Perhaps the best advice is not to take any advice at all, but one time in my life advice was truly helpful.

My grandmother Esther Levy Feelus was the owner of a wholesale tobacco and confectionary business in Manhattan nestled in the heart of the fur coatmaking district that still exists there. After school my mom would drive my brother and me downtown to fetch our Nana as we called her and bring her home in what we called the family limousine, which was really mommy’s Chevrolet. While Mommy struggled through midtown traffic, eager anticipation of the promised candy that our family sold bribed us kids to be quiet in the back seat.  Brands our family did not sell were taboo. Always an overflowing  brown paper bag filled with tootsie rolls and lollipops and chocolates including M&Ms and mint patties awaited us, except chewing gum which was plentiful in the store but that Nana considered degrading (“chewing that makes you look like a cow”  she said). Consistent with her personal sense of dignity, her strong repeated advice was:  no matter what people said or did around one, it was important to be a “young lady” a dignitary representing the reputation and embodying the ethos of our family; therefore  graceful clean and gracious in any circumstance. This advice swiftly proved too hard to obey in the decades that followed in my life.

The strongest advice urged upon me was at  the Columbia University School of Law Legislative Drafting Research Fund.  Prof Frank Grad had hired me to ghostwrite about health law and teach legislation while I was finishing my masters of science in public health after my JD. Joint degrees were uncommon but I viewed interdisciplinary training as essential for my career in the law of occupational health. I was elated when I got a book contract for DESIGNING AN EFFECTIVE OSHA COMPLIANCE PROGRAM but he reviewed the contract at my request and pronounced it bad, “The advance is too small for the work” he said looking at the several thousands of dollars advanced in the contract. I wrote the treatise anyway. Royalties from annual updates paid important bills: mortgage and tuition for children’s summer camp for many years.

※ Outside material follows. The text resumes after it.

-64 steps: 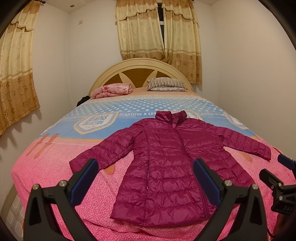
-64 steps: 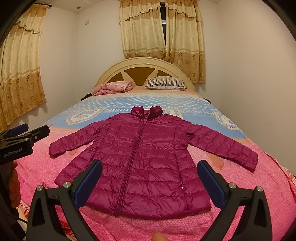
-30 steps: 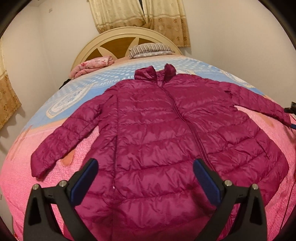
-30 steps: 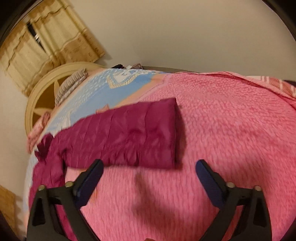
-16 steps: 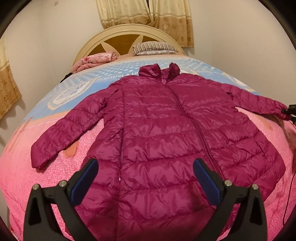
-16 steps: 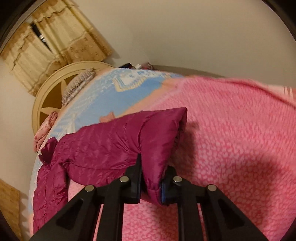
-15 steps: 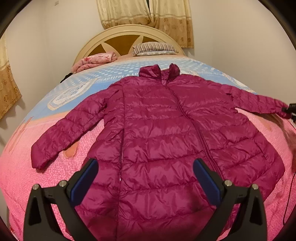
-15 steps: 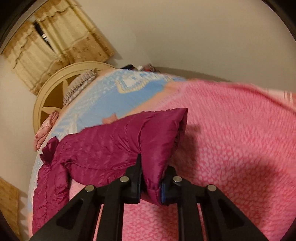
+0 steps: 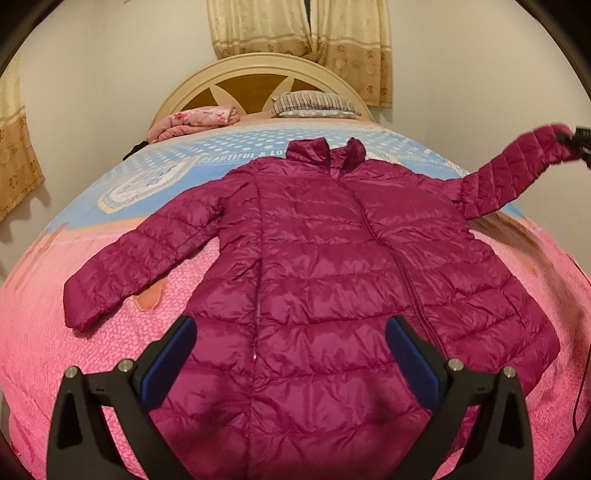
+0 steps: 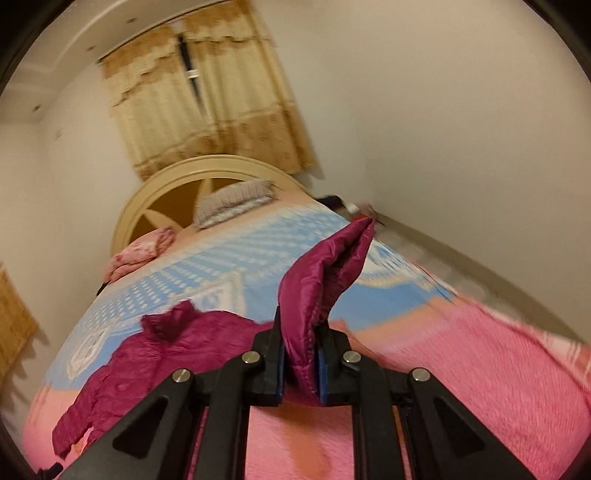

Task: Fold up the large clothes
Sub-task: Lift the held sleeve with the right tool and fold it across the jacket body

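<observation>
A magenta quilted puffer jacket (image 9: 332,266) lies front up on the bed, collar toward the headboard. Its left sleeve (image 9: 144,254) rests flat on the pink cover. My left gripper (image 9: 291,354) hangs open over the jacket's lower hem, with nothing between its blue pads. My right gripper (image 10: 301,365) is shut on the cuff of the jacket's right sleeve (image 10: 325,280), which stands up from the jaws. In the left wrist view that sleeve (image 9: 517,170) is lifted off the bed at the far right, with the right gripper (image 9: 580,142) at its cuff.
The bed (image 9: 40,332) has a pink and blue cover and a cream arched headboard (image 9: 258,74). A striped pillow (image 9: 314,105) and a folded pink blanket (image 9: 199,118) lie at its head. Walls stand close on both sides, with curtains (image 9: 303,26) behind.
The right gripper has shut on the right sleeve's cuff and raised it off the bed, rolling as it rose. The left gripper stays open and has drawn back slightly over the hem.
</observation>
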`<state>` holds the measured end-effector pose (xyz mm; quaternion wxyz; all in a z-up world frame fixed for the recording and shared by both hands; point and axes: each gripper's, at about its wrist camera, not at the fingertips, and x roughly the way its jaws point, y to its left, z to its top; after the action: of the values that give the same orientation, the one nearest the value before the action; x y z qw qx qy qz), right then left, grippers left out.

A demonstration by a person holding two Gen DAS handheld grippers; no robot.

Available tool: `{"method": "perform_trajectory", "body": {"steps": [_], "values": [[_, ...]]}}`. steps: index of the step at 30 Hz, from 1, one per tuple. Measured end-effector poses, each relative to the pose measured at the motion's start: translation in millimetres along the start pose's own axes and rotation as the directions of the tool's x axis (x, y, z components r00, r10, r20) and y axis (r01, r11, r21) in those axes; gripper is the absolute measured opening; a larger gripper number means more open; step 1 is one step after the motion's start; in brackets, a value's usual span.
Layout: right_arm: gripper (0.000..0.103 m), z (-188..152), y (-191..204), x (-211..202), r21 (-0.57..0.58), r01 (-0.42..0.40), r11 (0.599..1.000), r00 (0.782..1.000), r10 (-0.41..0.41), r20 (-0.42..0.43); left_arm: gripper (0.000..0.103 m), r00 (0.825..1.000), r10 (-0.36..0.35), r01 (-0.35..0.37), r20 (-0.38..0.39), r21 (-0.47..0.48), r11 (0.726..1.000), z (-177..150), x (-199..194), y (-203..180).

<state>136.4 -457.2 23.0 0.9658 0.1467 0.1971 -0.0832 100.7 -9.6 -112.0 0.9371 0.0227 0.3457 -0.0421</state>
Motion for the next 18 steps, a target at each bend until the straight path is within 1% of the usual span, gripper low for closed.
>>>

The best advice I ever had came not from people who knew me well but from a comparative stranger. Mary Louise Brown was a nurse who became the first Region Two Director of the National Institute for Occupational Health (NIOSH) in NYC in a mighty federal office building in Manhattan. I asked her  whether I should go to law school. She said “go to law school if it is your passion, it takes too long if you don’t care for it”. “Which one?”  I asked. “The very best one you can get into” she replied, and “get the best education you can while you are there so that when you have finished your degree you will have gotten something out of it even if you never become a lawyer”. Mary was right.